_EXERCISE GOAL_. Locate the string "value" throughout the material and copy every line in which it occurs.

MATERIAL FOR THIS TASK below:

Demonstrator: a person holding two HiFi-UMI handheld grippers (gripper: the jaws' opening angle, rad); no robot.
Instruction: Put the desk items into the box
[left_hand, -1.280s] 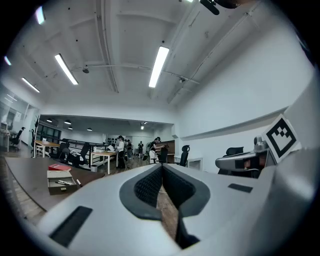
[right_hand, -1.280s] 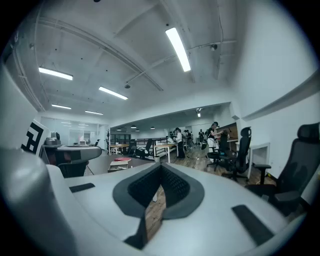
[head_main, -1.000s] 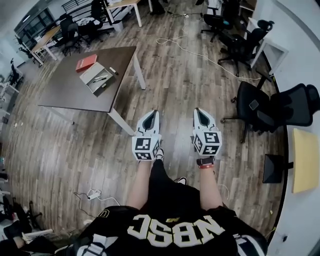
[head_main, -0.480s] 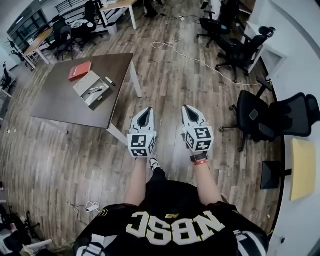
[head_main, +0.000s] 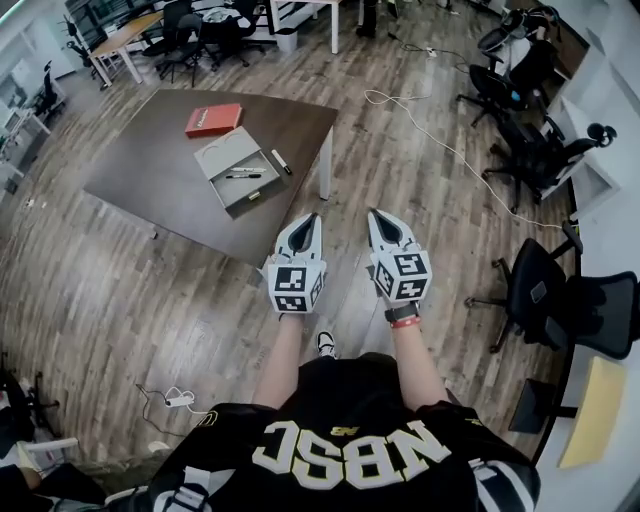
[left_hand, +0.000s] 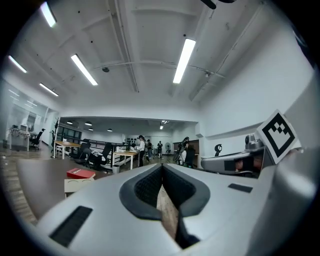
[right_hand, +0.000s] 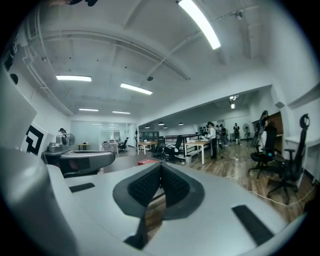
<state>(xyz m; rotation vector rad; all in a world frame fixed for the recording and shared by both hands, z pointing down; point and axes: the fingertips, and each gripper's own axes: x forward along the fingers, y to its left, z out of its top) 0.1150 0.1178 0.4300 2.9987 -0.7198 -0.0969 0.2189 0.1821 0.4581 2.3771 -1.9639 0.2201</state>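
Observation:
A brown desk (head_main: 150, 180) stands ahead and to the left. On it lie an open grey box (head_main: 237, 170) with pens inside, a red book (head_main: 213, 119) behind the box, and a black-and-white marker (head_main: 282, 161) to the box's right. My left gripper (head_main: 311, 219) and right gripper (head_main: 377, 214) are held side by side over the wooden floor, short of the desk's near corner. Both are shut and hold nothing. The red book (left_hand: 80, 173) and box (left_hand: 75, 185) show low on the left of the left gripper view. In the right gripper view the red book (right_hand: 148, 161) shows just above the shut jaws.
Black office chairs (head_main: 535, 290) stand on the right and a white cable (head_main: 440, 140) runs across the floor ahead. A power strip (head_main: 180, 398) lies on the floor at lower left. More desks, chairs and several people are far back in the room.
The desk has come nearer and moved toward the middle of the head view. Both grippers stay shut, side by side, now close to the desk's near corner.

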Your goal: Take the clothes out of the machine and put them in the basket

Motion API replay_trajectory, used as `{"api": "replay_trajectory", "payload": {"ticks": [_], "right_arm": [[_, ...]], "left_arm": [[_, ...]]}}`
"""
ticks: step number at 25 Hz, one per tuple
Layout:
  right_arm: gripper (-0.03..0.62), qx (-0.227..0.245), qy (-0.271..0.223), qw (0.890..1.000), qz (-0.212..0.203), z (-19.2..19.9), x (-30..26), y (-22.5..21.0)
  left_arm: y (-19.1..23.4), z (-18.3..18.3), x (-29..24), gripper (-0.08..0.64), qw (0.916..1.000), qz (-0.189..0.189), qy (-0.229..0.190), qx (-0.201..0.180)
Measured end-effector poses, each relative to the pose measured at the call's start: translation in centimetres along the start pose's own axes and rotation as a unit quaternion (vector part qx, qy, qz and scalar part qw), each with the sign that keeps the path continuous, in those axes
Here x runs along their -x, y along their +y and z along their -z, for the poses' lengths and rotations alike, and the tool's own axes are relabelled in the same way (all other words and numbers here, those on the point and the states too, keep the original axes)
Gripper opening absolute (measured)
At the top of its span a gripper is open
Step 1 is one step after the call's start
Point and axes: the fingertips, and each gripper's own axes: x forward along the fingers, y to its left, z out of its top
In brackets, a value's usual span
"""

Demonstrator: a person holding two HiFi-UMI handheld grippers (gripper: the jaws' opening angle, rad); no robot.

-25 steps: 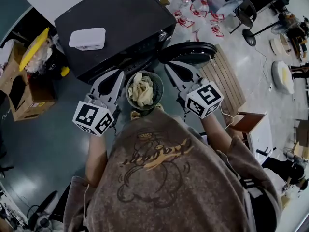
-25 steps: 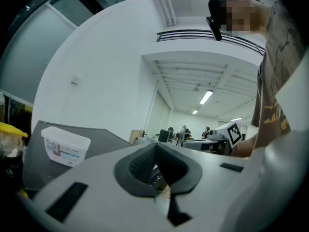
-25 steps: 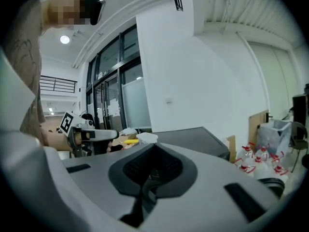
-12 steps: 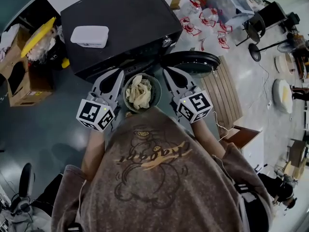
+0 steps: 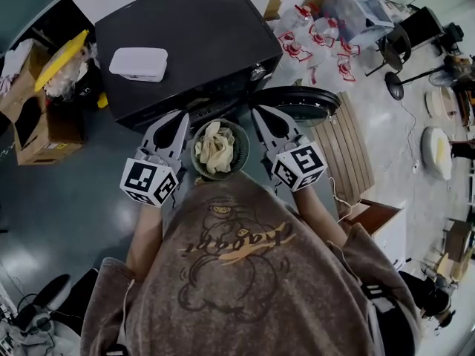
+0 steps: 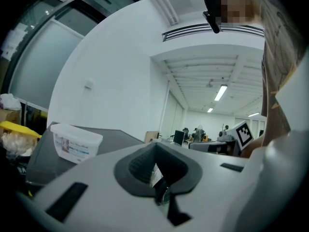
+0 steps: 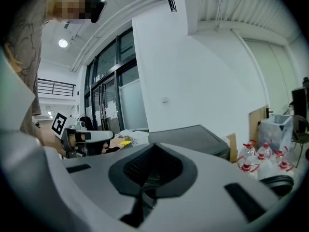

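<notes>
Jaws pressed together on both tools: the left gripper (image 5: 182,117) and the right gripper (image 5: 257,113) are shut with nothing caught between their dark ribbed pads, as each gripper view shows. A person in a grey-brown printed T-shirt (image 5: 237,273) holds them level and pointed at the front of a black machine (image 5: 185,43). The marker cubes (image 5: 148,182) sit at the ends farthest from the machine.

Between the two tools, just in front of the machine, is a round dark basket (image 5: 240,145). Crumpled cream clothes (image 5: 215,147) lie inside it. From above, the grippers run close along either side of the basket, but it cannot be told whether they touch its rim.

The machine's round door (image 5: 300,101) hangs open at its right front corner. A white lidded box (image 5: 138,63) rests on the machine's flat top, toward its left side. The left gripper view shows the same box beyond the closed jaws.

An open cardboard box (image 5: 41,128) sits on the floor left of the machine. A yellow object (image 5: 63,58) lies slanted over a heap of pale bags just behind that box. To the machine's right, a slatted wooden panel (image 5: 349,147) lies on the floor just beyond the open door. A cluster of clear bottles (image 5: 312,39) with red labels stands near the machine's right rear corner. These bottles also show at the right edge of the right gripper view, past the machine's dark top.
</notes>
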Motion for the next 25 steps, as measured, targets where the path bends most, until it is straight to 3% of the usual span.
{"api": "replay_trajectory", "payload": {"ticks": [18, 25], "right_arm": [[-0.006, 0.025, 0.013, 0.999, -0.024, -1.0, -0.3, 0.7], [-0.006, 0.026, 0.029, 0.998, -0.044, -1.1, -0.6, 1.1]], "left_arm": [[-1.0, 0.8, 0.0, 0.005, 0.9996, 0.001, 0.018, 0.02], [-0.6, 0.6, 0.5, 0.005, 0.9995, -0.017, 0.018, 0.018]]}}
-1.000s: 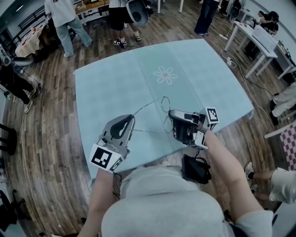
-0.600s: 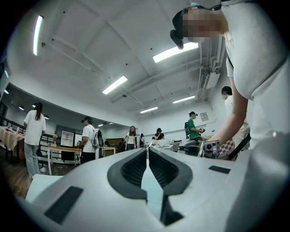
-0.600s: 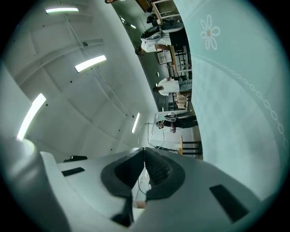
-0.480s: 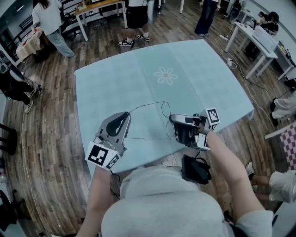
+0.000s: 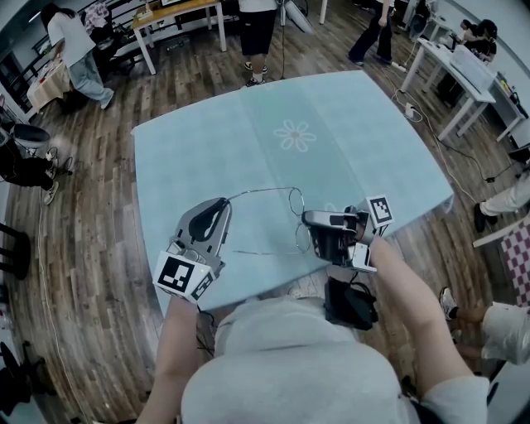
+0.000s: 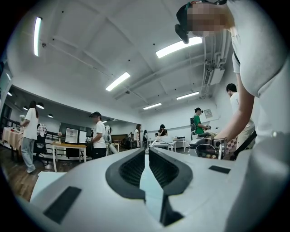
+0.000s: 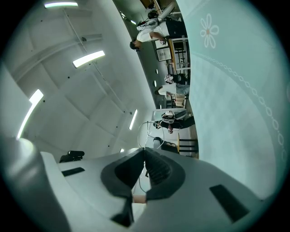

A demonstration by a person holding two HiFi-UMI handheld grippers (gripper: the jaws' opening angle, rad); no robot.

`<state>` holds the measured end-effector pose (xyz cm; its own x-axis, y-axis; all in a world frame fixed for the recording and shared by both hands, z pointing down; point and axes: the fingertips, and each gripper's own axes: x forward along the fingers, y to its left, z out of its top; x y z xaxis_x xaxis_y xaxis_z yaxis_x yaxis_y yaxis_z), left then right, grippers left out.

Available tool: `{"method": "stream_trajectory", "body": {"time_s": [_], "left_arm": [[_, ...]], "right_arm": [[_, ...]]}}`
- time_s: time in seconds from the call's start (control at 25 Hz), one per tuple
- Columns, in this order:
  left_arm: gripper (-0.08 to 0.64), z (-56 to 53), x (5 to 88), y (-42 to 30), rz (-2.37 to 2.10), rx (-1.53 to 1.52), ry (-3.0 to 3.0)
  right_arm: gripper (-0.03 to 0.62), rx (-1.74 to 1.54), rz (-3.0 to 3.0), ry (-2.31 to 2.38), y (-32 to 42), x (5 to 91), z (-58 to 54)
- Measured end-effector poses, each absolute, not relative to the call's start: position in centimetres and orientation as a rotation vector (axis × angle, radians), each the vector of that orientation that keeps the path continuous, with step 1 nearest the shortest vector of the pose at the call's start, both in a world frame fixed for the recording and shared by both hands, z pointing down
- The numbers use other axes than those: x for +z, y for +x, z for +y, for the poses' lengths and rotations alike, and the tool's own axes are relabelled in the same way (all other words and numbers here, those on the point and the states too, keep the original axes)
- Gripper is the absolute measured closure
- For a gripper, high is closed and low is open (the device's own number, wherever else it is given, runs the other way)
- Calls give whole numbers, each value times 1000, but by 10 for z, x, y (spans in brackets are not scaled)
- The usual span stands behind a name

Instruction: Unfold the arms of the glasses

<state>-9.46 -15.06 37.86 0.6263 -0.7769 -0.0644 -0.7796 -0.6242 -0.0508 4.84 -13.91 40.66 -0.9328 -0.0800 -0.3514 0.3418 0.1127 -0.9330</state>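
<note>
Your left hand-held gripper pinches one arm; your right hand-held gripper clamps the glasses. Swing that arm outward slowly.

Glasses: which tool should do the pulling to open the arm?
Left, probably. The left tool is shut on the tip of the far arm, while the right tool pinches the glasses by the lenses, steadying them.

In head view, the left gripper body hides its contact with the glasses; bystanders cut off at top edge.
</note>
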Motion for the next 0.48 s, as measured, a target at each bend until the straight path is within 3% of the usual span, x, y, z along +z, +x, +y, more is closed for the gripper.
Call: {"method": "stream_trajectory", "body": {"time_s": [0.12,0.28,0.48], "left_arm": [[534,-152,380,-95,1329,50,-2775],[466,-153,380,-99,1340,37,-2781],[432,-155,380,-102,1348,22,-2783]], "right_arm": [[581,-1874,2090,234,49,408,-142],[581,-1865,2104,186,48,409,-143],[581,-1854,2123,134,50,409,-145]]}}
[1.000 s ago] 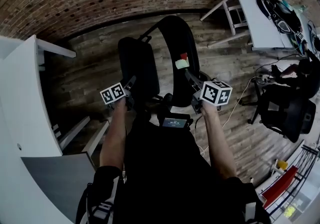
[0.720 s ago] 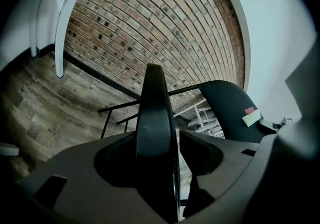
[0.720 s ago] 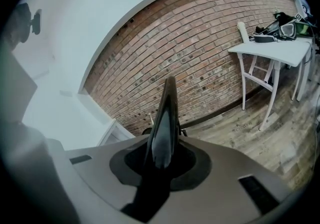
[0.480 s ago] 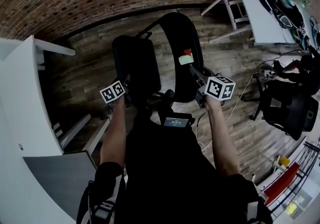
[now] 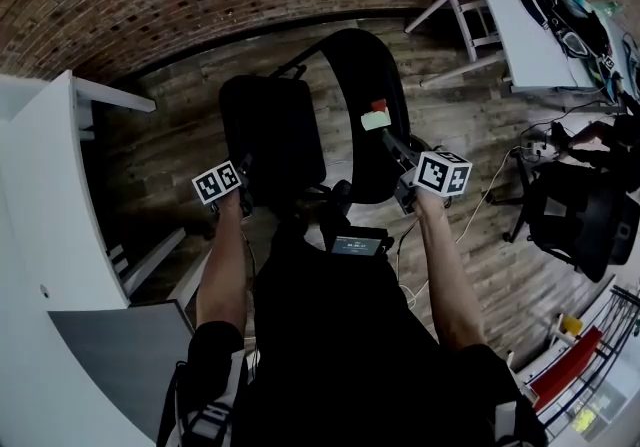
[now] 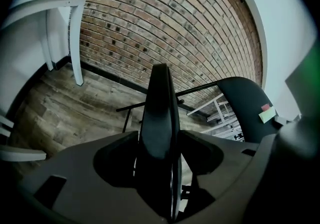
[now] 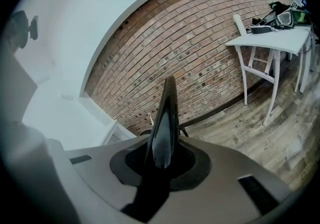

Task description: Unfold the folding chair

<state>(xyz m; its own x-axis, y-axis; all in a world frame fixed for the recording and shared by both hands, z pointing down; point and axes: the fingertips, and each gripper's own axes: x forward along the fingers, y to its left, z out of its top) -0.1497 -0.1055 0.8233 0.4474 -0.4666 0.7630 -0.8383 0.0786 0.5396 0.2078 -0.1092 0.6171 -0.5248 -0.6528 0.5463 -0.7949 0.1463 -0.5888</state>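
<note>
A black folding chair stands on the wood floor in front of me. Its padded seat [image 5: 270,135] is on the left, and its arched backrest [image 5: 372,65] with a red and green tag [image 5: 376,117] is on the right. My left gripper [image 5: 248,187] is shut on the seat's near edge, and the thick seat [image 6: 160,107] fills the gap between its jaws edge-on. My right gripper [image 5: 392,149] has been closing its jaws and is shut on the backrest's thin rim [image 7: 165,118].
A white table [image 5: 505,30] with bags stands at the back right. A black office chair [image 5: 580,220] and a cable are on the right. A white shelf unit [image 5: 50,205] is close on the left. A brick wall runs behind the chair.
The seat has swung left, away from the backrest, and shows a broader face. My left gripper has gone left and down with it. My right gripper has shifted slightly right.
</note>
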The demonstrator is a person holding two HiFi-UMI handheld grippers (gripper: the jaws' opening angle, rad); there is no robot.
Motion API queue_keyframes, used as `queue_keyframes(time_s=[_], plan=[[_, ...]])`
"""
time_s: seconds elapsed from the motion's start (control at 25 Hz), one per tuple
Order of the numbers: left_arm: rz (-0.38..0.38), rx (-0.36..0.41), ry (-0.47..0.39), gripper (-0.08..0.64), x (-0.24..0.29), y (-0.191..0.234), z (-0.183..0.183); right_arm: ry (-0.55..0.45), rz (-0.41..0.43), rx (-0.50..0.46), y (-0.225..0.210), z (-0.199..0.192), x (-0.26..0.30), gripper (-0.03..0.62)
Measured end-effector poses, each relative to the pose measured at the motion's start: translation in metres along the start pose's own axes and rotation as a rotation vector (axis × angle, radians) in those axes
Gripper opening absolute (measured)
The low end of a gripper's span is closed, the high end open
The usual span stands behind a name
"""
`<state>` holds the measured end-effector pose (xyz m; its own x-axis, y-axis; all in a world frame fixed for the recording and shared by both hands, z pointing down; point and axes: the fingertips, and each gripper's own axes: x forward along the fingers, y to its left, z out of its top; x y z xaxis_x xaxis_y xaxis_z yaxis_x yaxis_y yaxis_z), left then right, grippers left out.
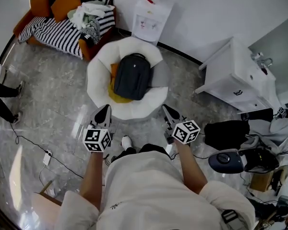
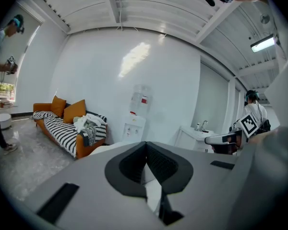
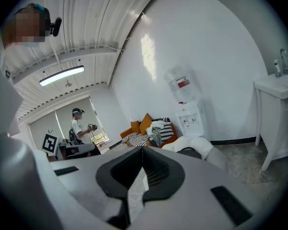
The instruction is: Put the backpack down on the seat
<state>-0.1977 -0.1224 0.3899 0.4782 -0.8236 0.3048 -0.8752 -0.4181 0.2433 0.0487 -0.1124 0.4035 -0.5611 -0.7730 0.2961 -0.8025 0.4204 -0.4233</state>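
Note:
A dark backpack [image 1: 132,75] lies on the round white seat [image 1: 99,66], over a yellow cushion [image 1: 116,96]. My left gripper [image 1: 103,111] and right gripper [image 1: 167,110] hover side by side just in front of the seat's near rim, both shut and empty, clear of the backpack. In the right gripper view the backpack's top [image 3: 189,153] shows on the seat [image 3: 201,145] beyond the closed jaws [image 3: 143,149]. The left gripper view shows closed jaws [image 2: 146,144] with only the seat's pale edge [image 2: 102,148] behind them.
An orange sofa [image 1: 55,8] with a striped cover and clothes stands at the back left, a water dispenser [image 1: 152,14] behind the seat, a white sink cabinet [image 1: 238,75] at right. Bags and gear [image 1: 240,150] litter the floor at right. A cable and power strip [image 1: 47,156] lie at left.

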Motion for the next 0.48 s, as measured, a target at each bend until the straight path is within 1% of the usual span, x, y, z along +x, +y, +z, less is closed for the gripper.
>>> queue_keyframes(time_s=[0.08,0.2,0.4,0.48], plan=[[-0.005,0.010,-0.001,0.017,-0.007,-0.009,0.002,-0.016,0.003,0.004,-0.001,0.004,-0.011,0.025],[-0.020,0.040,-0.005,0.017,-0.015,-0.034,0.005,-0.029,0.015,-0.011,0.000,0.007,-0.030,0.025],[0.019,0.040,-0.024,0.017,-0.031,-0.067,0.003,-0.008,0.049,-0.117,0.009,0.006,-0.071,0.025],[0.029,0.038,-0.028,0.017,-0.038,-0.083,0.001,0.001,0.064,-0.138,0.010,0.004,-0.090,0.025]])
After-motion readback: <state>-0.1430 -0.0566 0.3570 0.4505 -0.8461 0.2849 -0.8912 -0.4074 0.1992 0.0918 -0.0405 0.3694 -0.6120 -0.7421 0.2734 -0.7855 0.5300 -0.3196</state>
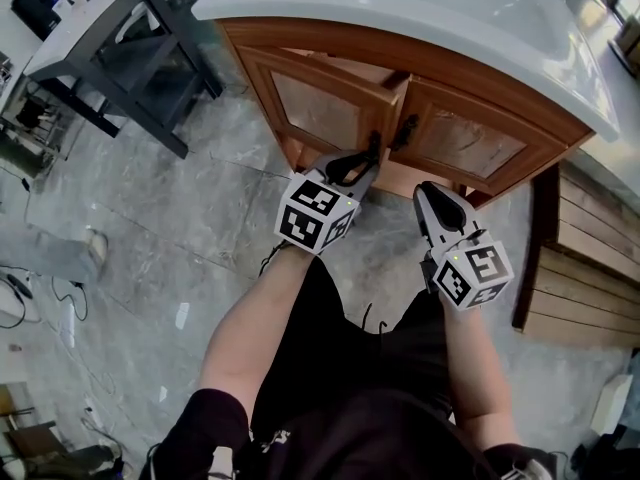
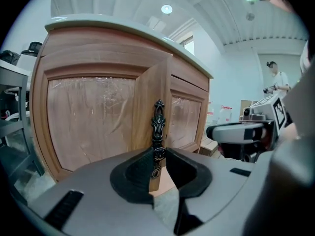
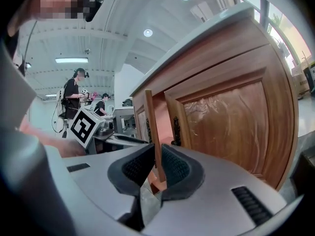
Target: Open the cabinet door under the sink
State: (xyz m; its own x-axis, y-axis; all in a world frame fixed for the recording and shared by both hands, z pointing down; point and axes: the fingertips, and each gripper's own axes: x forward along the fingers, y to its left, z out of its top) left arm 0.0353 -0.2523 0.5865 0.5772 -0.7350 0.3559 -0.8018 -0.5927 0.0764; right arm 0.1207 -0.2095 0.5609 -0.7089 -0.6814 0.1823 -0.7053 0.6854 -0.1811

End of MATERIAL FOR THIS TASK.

_OUTPUT FOR THIS EXERCISE_.
In brackets, a value's usual span
- Calls give whole numbers, each value times 1000, but by 10 for z, x, y (spans in brackets are not scaled)

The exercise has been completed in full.